#### Problem to solve:
Nothing outside the range below should be printed. Output exactly the lines from the line with "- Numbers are" to the line with "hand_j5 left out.", both included.

(Data extracted from a collection)
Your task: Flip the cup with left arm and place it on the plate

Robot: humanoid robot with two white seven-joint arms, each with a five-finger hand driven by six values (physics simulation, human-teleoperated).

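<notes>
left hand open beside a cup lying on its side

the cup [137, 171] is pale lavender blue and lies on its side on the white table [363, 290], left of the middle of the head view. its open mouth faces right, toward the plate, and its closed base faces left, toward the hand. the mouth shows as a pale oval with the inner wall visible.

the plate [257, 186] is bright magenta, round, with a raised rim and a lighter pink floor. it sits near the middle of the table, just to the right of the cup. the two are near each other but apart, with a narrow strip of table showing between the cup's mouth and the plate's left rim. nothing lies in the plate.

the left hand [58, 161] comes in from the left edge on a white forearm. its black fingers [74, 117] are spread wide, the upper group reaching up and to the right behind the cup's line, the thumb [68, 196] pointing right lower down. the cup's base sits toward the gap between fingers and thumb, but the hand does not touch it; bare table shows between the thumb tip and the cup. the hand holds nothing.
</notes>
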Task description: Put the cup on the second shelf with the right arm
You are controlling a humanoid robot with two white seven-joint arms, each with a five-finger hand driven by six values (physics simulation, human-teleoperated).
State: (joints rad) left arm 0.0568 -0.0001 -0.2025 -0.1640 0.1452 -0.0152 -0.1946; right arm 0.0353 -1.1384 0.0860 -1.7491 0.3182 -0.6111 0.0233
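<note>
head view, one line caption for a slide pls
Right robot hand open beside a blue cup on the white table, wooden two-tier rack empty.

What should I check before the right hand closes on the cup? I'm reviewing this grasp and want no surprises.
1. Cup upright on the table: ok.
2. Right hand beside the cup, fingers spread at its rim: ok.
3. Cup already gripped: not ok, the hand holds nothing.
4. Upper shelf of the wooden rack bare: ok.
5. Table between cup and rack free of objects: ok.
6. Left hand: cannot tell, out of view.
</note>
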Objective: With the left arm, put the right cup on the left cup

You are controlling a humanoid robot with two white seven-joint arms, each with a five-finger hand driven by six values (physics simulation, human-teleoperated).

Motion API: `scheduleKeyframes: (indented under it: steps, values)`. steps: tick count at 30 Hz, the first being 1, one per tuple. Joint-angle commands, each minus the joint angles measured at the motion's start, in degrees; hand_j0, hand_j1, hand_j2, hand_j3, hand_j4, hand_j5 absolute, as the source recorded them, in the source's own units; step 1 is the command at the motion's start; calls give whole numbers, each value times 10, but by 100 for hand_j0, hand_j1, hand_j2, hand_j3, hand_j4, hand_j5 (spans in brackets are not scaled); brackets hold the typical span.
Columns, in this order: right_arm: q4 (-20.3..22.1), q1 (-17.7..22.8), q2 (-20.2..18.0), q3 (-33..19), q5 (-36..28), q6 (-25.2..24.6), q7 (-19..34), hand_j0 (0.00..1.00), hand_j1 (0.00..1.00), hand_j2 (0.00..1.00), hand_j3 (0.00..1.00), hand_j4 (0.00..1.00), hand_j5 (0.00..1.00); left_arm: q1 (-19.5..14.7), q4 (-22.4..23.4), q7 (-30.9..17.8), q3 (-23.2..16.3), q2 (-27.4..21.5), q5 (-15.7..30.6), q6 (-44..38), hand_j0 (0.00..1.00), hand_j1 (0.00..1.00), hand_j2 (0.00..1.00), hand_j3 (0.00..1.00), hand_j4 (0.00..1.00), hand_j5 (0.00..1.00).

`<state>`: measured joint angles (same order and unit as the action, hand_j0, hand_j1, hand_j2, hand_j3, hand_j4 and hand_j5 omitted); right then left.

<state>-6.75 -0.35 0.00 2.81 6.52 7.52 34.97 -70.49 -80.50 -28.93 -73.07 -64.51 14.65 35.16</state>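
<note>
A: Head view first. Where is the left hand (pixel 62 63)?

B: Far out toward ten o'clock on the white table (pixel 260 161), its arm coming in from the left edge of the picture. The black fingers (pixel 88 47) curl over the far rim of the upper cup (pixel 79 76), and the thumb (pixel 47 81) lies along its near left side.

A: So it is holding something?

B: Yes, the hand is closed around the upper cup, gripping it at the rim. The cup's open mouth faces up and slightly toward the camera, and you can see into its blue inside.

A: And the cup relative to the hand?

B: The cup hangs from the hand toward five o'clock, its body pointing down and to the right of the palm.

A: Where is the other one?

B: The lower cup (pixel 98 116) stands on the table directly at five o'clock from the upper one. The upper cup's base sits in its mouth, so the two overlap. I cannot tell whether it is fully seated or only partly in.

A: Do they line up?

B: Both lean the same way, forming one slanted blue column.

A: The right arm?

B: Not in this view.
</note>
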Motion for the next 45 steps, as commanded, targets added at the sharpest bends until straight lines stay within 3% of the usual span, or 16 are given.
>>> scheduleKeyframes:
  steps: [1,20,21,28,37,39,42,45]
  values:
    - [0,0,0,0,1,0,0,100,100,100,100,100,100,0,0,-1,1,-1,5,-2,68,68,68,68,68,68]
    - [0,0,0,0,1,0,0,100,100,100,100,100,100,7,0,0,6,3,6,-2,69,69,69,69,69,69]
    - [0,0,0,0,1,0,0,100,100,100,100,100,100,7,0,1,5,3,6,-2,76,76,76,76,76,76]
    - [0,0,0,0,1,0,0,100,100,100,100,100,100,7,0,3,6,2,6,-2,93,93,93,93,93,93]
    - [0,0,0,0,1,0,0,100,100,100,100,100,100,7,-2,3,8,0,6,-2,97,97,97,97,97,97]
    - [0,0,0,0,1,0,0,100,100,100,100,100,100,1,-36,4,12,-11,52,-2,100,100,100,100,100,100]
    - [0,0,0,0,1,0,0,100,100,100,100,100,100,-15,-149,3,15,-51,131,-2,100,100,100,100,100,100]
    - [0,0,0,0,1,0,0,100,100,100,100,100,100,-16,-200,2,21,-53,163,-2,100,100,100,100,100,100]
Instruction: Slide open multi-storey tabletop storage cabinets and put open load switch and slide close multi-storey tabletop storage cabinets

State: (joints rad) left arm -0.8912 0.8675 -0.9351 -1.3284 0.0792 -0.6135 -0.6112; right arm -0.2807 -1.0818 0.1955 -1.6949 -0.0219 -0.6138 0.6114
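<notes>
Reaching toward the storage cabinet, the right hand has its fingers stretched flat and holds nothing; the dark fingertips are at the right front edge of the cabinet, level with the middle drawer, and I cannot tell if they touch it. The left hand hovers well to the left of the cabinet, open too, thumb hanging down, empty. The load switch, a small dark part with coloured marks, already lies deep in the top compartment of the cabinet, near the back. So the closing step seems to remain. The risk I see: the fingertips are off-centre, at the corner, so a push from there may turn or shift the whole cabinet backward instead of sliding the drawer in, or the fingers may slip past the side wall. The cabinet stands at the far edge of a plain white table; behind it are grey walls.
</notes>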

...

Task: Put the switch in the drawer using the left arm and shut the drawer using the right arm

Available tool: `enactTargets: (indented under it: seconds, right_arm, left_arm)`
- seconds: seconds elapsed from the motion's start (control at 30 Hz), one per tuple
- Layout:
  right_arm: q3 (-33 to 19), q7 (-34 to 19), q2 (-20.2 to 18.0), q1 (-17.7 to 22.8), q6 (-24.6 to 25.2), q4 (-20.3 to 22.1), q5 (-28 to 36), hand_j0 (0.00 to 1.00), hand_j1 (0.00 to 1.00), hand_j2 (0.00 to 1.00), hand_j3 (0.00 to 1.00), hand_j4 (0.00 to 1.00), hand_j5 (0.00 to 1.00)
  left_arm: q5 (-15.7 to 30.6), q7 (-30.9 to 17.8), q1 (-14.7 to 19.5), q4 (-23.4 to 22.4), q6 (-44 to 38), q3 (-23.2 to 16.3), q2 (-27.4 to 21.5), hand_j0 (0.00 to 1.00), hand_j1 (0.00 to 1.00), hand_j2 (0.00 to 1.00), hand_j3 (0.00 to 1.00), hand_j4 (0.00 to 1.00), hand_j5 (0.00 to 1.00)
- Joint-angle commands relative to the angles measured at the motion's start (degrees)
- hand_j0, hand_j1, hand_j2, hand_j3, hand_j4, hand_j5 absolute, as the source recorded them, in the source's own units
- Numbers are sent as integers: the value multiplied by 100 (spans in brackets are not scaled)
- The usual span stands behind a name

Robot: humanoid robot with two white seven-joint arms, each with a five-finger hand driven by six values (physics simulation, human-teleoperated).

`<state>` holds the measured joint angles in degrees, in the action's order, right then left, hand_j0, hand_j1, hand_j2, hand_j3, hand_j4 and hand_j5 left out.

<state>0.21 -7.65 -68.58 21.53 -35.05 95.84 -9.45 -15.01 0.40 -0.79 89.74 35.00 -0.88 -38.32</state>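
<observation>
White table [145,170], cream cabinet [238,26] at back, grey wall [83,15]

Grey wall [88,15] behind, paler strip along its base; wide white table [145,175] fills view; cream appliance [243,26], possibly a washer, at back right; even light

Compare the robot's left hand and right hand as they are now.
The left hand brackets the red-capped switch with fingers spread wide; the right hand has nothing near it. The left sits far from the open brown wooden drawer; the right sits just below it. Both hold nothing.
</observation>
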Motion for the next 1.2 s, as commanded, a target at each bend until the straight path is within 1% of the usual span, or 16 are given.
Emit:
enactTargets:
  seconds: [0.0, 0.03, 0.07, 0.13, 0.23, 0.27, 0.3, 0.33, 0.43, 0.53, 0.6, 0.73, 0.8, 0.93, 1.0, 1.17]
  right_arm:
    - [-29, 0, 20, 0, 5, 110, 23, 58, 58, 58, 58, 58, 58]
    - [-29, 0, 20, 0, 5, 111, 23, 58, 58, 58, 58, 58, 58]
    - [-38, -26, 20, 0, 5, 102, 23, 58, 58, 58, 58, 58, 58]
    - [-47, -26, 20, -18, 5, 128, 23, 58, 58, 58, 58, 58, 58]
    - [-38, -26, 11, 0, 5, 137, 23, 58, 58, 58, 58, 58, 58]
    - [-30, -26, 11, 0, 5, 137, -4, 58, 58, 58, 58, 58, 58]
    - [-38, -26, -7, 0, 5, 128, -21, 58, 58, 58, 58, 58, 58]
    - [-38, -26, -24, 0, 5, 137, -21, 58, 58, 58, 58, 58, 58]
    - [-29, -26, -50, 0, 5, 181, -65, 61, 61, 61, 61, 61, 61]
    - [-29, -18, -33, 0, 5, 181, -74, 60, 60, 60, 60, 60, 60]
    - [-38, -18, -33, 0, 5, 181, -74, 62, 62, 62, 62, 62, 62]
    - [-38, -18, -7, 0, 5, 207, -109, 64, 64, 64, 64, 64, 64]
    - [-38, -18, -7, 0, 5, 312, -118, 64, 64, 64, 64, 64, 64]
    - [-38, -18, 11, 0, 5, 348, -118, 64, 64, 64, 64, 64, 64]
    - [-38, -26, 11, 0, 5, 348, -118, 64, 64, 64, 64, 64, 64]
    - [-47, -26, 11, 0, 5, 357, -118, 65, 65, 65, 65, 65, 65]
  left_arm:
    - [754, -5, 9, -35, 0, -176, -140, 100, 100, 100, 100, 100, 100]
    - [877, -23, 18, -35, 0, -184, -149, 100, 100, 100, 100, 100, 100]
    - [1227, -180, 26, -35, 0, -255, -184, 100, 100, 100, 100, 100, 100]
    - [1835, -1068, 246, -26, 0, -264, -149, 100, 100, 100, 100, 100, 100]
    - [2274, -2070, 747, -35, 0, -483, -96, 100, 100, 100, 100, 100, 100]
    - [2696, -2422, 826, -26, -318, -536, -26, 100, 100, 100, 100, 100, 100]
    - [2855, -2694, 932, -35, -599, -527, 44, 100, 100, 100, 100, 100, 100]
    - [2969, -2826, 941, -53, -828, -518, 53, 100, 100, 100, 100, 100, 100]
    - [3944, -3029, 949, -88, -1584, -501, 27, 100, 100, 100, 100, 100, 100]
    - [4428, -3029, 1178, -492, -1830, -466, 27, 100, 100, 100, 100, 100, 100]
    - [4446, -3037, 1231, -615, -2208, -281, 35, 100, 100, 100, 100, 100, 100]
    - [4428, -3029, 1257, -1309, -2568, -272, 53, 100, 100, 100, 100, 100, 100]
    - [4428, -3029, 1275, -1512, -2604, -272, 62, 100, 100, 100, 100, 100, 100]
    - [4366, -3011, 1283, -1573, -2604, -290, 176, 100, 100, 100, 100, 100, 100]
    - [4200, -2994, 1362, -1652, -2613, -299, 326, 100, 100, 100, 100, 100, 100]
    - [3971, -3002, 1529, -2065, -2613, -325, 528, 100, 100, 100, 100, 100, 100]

#### Output for this exercise:
- Numbers are sent as integers: the value multiplied by 100 (spans in brackets are not scaled)
- The usual span stands behind a name

Robot: humanoid robot with two white seven-joint arms, each with a five-finger hand driven by six values (physics simulation, human-teleoperated).

`<state>` holds the measured joint angles in degrees, in the action's order, right then left, hand_j0, hand_j1, hand_j2, hand_j3, hand_j4 and hand_j5 left out.

There is no more to the output.